_Work instructions_: Where in the data below does the word "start" appear? Copy each line that holds it.
------
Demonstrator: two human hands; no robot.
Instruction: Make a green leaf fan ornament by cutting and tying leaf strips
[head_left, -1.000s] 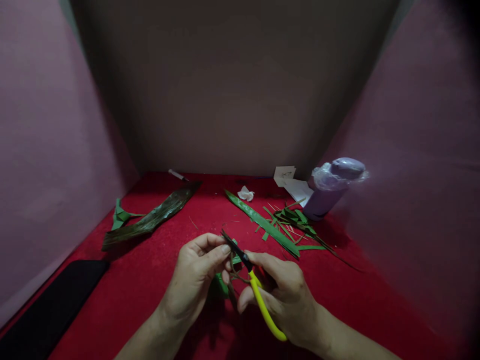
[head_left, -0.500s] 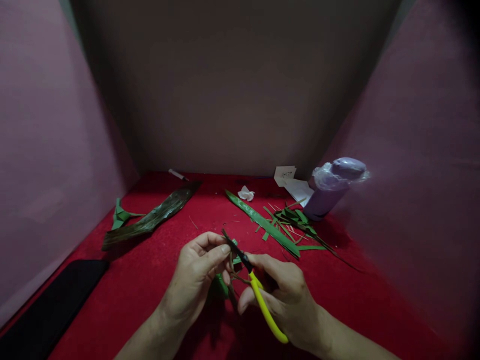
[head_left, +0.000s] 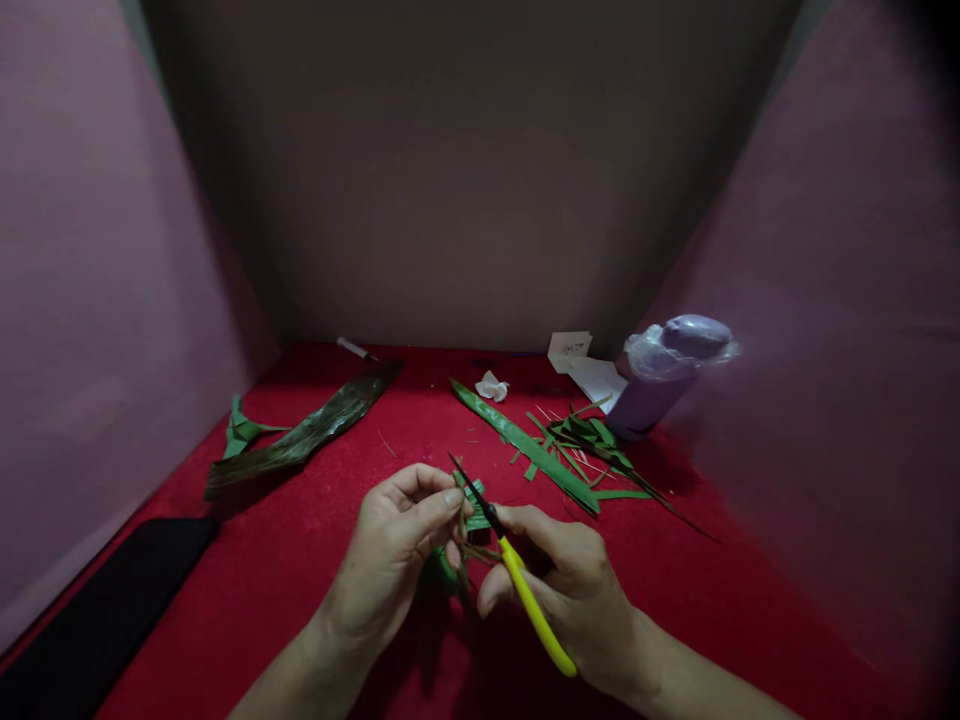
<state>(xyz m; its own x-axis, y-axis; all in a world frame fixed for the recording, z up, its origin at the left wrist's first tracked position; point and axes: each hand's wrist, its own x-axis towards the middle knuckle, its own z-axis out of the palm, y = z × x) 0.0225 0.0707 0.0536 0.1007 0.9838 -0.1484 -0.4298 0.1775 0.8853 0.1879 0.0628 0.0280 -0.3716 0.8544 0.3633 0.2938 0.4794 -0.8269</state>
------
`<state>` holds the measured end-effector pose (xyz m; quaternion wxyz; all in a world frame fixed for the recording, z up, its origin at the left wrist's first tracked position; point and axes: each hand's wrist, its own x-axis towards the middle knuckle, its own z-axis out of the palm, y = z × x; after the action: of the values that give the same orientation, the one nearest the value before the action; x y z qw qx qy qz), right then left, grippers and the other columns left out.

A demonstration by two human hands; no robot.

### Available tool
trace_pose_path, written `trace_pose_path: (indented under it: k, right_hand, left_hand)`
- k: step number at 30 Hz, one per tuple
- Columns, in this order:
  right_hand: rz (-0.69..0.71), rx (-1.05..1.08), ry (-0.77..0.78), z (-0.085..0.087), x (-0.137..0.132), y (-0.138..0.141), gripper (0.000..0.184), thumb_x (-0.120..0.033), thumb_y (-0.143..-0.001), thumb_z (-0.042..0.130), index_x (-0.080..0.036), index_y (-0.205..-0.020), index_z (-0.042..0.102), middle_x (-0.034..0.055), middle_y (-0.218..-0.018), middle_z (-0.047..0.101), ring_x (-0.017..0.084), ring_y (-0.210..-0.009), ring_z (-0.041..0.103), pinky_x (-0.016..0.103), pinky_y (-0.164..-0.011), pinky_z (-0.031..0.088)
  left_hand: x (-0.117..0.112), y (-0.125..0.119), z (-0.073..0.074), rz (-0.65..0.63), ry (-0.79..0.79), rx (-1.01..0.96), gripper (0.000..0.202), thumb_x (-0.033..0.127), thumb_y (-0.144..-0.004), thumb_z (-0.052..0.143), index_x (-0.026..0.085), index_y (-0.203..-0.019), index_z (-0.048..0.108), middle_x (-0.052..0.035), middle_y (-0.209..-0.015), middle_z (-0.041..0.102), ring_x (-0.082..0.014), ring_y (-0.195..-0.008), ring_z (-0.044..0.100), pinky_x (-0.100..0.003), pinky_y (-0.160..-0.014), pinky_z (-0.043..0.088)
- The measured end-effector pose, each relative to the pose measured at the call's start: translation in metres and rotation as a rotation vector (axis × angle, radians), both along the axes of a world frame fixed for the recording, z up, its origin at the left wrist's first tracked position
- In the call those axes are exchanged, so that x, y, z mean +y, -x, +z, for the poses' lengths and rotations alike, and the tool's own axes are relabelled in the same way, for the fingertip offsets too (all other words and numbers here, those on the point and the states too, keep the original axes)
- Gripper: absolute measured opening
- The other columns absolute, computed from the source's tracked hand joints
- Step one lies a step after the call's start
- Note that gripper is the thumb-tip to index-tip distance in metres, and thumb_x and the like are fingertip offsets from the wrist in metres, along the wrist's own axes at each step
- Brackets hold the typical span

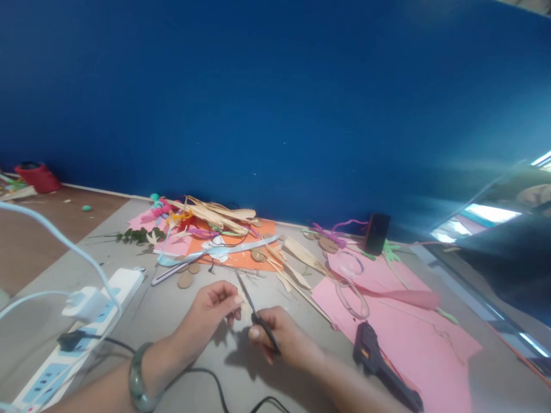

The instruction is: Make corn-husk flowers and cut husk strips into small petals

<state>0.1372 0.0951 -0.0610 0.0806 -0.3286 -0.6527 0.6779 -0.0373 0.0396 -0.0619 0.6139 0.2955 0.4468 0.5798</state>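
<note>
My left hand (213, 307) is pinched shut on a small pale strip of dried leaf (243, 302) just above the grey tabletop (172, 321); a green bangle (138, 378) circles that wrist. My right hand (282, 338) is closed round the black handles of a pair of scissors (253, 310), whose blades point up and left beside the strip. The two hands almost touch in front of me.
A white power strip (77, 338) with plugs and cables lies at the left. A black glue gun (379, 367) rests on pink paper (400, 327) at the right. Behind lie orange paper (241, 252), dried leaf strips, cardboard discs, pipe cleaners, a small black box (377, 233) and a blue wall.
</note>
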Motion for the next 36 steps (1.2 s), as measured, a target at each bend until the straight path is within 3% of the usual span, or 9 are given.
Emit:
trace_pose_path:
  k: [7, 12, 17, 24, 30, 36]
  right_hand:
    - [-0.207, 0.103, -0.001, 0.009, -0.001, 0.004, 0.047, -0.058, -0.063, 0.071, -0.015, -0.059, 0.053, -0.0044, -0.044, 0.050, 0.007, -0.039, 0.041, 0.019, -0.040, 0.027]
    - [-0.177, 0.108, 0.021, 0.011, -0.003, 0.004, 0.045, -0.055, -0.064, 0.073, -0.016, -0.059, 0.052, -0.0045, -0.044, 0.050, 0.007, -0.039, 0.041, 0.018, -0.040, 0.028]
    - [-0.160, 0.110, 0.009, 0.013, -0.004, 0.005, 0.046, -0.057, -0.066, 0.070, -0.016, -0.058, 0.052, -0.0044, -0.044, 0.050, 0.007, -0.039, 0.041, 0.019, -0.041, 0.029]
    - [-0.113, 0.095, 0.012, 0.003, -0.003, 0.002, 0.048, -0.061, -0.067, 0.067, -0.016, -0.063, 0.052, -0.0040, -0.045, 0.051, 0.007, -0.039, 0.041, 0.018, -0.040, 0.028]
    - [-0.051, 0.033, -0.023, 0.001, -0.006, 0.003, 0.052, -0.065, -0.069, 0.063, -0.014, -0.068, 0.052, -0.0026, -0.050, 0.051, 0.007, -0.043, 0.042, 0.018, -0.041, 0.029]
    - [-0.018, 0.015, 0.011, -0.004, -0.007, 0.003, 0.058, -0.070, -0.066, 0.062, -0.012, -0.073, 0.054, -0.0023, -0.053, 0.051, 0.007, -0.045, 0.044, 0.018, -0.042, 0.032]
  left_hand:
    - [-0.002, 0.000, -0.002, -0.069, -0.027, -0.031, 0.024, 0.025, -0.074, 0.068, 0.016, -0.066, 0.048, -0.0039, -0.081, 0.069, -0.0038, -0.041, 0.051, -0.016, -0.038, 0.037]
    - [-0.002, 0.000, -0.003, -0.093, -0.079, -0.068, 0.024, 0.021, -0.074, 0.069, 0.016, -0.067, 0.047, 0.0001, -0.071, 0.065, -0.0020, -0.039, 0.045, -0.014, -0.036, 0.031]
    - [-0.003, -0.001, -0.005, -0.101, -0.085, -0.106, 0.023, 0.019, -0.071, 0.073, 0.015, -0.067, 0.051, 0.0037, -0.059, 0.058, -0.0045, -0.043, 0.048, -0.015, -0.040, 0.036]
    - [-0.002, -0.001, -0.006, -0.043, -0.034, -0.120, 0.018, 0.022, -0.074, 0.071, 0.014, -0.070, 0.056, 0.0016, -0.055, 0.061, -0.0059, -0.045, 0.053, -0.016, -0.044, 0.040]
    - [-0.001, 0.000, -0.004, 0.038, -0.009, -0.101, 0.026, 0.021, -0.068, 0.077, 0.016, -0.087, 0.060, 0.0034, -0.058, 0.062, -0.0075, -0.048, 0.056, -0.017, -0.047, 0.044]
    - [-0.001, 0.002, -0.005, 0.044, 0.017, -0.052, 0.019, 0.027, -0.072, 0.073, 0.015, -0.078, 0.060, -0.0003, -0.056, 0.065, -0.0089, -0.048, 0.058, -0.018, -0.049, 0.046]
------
_Written answer_:
- The measured end-effector pose, each relative to the pose measured at the call's start: translation in metres and rotation as a rotation vector (axis × angle, radians), both along the axes of a world frame fixed for the recording, z up, its origin at the left wrist's first tracked position
- Step one lies a step after the call's start

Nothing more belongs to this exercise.